In general the more dwarfing the rootstock the more quickly the grafted tree reaches its full cropping - and in a much smaller space - and at a height that won't shade out everything you might want to grow nearby.

There are various other considerations depending on your soil but in the UK most people are better off with apples grafted on M27, M9 or M26 - unless you've inherited broad acres and enough money to mean you can follow your whims (and buy someone else's organic produce for the many years before your own come on line).

Incidentally there are some trees (very few) that can be persuaded to grow easily from large (branch) cuttings - for example Egremont Russet will produce root nubs on any lower limbs that are in damp shade - large cuttings that include these root nubs can be pushed straight into soft soil in early winter and will be well rooted by May (providing it isn't a dry year). This is a kind of self-layering process.

There are supposed to be a few trees that can be persuaded to root in a pitcher of water and can then be planted up - apparently this is the origin of them being called 'pitcher apples'.

Cheers.
With a microholding you always get too much or bugger-all. (I'm fed up calling it an allotment garden - it just encourages the tidy-police).
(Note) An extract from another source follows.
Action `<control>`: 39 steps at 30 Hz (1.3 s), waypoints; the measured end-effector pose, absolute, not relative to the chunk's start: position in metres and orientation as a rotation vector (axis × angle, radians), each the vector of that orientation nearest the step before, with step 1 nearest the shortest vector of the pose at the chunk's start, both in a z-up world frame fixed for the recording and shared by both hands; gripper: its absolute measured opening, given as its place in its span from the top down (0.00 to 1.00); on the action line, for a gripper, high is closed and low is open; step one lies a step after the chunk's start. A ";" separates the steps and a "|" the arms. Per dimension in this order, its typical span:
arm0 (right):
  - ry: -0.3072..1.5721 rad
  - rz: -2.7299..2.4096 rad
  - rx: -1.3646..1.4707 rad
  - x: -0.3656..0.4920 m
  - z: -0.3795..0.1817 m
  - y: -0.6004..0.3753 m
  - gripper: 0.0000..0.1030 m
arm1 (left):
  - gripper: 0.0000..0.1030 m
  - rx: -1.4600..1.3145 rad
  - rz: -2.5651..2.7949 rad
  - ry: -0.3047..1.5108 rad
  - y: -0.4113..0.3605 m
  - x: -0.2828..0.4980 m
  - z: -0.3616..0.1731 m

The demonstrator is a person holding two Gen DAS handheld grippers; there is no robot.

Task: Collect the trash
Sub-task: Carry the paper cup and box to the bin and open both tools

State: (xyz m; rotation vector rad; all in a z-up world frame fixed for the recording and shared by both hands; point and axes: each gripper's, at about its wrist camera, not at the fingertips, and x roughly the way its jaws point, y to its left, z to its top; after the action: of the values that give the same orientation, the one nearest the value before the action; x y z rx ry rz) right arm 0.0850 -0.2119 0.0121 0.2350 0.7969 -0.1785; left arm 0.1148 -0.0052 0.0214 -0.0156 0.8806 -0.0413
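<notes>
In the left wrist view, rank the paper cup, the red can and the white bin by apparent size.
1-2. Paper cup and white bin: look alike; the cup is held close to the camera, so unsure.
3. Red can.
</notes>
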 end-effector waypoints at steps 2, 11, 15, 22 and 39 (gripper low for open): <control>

The simple/complex split is more & more important: Simple fertilisers Poor, complex ones Good. Simple (old) poisons predictable, others (new) the opposite.

jennym

I've done air layering, and soil layering but not with apples.
The way I did air layering was, in early spring, to select a pencil sized stem with growth buds (rather than flower/fruiting buds) and to the side of the bud, carefully peel away about an inch strip of the top layer of bark. Don't go too deep, you don't want to cut into the white heartwood, you want to expose the cambium layer, the green layer just beneath the bark. Then a good couple of handfuls of moist peat was applied to the stem on the wound and wrapped in black plastic to hold it on, and this was tied in place. I found that bit fiddly. It took well over a year for some roots to develop.
I think you may have problems trying to bend an apple branch down to the ground and pegging it to soil layer. I feel sure that if this was a viable method for apples, the orchards would be doing it. Most of the orchards round here have short sized trees, they are far easier to manage. 
Grafting is worth a try. First, you can propagate rootstock by taking pieces of root (select small roots with fibrous parts attached) and inserting them into a very gritty compost mix into a heated propagator, they do need some bottom heat. Another way is to use any shoots that spring up around the base of a tree from the rootstock, scape some bark from these and mound soil around them, they often throw roots into the mound of soil. You can then sever them from the tree and grow them on. You can then try grafting onto these. You can also buy a cheapo tree and graft onot that once established.
Graft in spring. Some pictures of grafting are shown here: http://wapedia.mobi/en/Grafting and a clear one of bud grafting here: http://wapedia.mobi/en/Shield_budding
This is an excellent video on some grafting: http://www.youtube.com/watch?v=qTtXmBVsolY&feature=fvw but it is american, as is this: http://www.youtube.com/watch?v=LTqG8-OhElY&feature=related
hope this helps.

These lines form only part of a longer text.